Be sure to buy wild and not farmed salmon. Farmed salmon is bad for our oceans and the meat is gray and is artificially colored orange. Wild salmon has been sustainably managed in Alaska for quite some time now.

Caught using trolling lines off the coast of northern California, King (Chinook) salmon is a Seafood Watch “Good Alternative.”

Soft tacos are one of my favorite foods. They can be made in so many different ways with so many different ingredients. I fell in love with fish tacos in Mexico where I have visited many times. We get a lot of great, fresh salmon here in the Pacific Northwest. Be sure when you buy salmon whether fresh or frozen that is wild and not farmed. Farmed salmon is bad for the ocean and the flesh is gray so they have to artificially color it with orange. Alaska has a very healthy and sustainable wild salmon fishery because they have worked so hard at it over many years.

Be sure to zest the lime before you cut it!
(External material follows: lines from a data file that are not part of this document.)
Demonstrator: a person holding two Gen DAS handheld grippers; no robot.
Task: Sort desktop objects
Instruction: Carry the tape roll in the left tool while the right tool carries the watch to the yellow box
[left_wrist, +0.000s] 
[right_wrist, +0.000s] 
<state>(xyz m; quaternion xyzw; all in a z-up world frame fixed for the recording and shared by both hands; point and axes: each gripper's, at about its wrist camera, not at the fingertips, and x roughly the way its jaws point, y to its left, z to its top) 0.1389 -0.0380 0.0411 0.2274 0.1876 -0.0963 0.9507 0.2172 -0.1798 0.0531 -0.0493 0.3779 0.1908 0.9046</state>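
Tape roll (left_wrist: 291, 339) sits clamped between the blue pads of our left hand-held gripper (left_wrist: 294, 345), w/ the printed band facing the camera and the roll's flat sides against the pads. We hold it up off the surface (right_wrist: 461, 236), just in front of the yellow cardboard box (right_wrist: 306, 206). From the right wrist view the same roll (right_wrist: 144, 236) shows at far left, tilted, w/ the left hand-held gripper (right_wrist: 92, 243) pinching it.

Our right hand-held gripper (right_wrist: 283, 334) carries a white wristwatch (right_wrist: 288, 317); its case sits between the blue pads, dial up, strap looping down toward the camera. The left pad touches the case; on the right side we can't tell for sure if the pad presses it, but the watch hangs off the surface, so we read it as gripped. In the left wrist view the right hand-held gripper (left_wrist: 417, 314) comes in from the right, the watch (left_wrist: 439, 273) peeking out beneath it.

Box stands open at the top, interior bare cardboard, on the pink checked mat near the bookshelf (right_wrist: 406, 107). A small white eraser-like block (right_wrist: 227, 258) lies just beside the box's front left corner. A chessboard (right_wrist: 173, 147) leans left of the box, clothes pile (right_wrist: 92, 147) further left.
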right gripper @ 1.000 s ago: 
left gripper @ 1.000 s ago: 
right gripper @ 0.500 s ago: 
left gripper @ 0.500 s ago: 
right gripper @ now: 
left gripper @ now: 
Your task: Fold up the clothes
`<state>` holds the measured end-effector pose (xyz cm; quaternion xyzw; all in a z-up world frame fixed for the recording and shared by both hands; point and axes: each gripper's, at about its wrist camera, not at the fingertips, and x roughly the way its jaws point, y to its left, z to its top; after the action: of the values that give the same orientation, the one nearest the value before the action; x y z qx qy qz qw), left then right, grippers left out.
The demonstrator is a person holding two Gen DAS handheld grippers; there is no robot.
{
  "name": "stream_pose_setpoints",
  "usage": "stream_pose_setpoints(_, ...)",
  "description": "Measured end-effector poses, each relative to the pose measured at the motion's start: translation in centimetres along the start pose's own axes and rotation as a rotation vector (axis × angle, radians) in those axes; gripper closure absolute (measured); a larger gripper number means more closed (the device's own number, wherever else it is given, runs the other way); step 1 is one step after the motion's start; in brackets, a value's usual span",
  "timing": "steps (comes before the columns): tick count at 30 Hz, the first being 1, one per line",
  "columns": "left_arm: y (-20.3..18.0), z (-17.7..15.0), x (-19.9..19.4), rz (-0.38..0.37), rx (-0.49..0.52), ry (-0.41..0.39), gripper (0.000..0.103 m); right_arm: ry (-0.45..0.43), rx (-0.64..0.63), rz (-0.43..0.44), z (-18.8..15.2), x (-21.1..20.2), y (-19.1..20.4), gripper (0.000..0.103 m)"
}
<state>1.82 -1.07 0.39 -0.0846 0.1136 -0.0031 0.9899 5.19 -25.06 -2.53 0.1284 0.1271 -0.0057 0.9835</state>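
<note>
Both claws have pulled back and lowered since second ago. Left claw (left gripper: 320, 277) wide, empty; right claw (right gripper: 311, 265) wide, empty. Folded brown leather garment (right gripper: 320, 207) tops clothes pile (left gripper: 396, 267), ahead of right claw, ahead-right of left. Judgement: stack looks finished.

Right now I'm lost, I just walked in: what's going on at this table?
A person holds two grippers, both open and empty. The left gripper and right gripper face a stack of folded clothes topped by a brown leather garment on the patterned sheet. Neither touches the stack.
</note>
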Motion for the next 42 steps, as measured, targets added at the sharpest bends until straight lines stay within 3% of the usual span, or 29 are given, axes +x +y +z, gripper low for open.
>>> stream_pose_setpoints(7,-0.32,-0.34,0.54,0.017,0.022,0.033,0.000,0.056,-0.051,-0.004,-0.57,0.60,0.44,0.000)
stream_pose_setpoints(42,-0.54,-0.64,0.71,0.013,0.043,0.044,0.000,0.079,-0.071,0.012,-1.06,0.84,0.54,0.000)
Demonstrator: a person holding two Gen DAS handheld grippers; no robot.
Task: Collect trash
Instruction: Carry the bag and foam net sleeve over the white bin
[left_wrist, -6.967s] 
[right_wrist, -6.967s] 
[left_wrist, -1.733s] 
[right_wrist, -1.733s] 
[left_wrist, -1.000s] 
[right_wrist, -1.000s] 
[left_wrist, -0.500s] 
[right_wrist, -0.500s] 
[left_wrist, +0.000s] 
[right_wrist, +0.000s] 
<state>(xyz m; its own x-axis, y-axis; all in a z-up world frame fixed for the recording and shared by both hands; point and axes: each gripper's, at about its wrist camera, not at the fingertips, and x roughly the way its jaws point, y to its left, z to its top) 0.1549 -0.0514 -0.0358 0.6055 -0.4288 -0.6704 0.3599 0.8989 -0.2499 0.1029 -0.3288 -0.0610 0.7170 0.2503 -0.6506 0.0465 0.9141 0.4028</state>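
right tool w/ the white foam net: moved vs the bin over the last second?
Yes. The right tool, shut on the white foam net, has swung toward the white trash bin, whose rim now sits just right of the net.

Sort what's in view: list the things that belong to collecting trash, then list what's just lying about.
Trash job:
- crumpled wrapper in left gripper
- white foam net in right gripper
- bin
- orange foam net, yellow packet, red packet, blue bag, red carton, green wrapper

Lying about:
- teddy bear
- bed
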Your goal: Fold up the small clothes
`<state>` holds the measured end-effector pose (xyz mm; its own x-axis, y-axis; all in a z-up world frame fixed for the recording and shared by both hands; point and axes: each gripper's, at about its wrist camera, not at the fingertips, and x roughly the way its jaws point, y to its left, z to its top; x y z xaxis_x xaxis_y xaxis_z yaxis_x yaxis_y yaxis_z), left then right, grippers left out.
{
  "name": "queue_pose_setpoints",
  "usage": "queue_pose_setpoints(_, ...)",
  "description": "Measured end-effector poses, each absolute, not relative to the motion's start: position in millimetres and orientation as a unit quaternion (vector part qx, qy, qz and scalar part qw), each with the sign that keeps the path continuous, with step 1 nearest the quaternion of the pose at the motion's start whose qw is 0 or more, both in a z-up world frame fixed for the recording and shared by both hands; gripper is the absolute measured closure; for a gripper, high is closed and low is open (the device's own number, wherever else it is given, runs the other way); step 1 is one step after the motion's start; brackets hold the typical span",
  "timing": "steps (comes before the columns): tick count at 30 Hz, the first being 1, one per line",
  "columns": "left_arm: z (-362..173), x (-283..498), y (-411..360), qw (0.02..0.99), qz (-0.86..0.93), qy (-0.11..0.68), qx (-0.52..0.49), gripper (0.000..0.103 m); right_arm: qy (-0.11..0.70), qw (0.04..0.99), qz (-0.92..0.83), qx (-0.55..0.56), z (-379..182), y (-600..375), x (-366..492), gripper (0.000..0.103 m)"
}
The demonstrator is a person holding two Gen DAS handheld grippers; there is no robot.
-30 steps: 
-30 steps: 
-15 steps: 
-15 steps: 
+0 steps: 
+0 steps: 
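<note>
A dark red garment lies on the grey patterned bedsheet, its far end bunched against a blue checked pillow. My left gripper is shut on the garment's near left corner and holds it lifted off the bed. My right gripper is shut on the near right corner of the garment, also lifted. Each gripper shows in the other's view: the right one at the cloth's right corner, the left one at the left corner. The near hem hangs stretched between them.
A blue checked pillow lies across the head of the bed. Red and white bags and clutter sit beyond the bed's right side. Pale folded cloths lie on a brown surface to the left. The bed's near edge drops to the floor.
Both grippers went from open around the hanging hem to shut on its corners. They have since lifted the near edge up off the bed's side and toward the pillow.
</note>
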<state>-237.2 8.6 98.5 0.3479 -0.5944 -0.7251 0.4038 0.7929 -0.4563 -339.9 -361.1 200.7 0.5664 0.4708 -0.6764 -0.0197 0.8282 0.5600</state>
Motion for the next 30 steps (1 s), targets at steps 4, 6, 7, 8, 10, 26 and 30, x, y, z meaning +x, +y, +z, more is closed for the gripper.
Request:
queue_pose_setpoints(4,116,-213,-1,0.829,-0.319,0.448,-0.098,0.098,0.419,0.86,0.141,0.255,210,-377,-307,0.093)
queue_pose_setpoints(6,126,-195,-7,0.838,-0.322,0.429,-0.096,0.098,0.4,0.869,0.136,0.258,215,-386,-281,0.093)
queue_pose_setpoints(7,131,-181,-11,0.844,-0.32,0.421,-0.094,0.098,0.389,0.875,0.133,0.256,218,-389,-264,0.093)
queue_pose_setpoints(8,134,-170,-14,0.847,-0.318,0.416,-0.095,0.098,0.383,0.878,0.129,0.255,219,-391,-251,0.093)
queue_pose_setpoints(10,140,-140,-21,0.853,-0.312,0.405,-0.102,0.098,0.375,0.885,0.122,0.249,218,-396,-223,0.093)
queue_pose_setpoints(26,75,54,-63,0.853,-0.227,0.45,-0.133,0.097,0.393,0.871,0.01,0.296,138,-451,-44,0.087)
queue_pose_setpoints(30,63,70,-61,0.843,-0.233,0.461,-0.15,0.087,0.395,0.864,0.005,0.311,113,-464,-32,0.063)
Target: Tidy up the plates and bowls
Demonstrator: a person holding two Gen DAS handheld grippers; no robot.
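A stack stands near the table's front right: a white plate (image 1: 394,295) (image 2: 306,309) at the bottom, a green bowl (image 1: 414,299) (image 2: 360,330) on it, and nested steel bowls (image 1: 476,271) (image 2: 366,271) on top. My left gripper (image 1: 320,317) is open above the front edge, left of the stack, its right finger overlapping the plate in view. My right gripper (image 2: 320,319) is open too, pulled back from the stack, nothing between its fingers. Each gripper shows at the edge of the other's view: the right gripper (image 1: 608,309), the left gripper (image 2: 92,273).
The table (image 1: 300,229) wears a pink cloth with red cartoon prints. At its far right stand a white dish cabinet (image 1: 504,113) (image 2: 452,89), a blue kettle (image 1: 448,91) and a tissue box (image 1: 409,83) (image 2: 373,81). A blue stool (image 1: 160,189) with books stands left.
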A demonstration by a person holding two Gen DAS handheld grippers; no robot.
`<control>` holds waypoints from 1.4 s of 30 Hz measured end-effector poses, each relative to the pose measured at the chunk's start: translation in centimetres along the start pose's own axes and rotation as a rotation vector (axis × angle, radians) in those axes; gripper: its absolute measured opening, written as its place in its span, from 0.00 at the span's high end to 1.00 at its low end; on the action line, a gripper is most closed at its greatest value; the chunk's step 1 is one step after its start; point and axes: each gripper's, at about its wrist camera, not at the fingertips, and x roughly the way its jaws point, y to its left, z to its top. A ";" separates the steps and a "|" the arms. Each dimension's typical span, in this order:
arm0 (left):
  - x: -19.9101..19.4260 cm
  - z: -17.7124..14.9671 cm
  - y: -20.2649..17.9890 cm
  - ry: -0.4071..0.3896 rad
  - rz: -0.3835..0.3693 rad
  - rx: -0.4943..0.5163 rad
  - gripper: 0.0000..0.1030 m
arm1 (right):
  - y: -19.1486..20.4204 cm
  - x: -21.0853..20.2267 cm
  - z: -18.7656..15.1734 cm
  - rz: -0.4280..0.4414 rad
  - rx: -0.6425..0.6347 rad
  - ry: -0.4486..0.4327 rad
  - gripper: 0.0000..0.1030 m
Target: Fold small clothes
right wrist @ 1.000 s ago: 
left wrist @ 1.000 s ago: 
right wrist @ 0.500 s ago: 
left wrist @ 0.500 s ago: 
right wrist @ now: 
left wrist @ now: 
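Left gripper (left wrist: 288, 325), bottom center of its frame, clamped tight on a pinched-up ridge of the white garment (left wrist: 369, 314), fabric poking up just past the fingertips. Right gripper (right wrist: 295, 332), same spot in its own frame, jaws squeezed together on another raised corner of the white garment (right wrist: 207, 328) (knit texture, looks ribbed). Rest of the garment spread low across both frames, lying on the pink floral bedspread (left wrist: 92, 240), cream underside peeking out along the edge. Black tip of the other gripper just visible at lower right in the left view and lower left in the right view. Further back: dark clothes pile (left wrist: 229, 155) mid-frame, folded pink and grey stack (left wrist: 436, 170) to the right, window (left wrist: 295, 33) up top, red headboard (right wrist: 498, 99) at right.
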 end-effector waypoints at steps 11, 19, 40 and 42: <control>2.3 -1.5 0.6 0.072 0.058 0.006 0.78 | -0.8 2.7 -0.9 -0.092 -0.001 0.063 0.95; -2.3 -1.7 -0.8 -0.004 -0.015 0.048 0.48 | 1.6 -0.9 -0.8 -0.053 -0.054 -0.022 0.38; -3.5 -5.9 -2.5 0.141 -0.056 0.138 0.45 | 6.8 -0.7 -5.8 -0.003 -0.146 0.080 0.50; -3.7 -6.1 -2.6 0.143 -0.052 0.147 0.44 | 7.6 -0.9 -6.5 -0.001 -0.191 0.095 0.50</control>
EQUIPMENT: cast iron pan, fish flipper, wooden cutting block, chef’s knife

Pan Seared Salmon Tacos and Mango Salsa

Recipe by Anna Stockel Cuisine: Californian, Caribbean, MexicanDifficulty: Easy
Servings

4

servings
Prep time

30

minutes
Cooking time

10

minutes

A Californian/Caribbean spin on fish tacos. Healthy, high in omega-3 salmon is paired with colorful, flavorful, and healthy salsa. Olive oil and avocados provide more healthy fats.

Ingredients

  • Mango Salsa
  • 1 ripe but firm mango

  • 1/2 cup chopped red bell pepper

  • 1/2 cup chopped organic red or heirloom tomatoes

  • 1/4 cup chopped red onion

  • 1 jalapeno, finely diced

  • 1/4 cup finely chopped fresh cilantro

  • 1/2 fresh lime, juiced

  • sea salt

  • Salmon Tacos
  • 1 lb salmon filets with skin

  • 2 teaspoons chipotle chile powder, divided

  • 1 tablespoon extra virgin olive oil

  • sea salt to taste

  • freshly ground black peppercorns

  • 1/2 fresh lime, juiced

  • 1 lime, zested

  • 1 cup shredded red cabbage

  • 8 corn tortillas

  • 1 avocado, thinly sliced into wedges

  • 2 limes, cut into wedges for serving

Directions

  • Mango Salsa
  • Cut off the the very bottom of the mango so that it will sit upright on a cutting board. Use a vegetable peeler to remove the skin. Starting at the top, slice down the mango lengthwise along the seed on both sides. You should now have two really nice pieces of mango. There may be mango left on the seed. I just gnaw on it, haha. Cut the two mango pieces into bite-sized cubes.
  • Combine all of the ingredients in a medium sized bowl and season to taste with salt. Be careful with the salt, you can always add more later. Set aside (can be made ahead of time and kept in the refrigerator).
  • Salmon Tacos
  • Pat salmon dry with paper towels to get crispy skin. Season the non-skin side of the salmon with 1 teaspoon of the chipotle chili powder, salt, and pepper.
  • Place a cast iron pan over a medium-high heat and add the oil. Once it starts to shimmer, place the salmon skin side up in the skillet. Sauté for 4 to 5 minutes or until the part touching the pan has a golden brown crust and the salmon can be easily separated from the pan with a fish flipper. Carefully turn the salmon over. Squeeze lime juice over. Sprinkle with lime zest. Sauté for another 3 to 4 minutes, until salmon is opaque and the skin is crispy and releases easily from the pan. Be careful not to overcook it.
  • Remove fish from pan and set aside to rest.
  • Heat the tortillas on both sides in the dry pan over high heat, wiping it with the paper towel if needed.
  • Stack two tortillas, arrange red cabbage, and place pieces of salmon inside. Top with a large spoonful of mango salsa and sprinkle remaining chipotle chili powder over, to taste. Repeat with the remaining tortillas, salmon, and salsa.
  • Garnish with wedges of avocado and limes.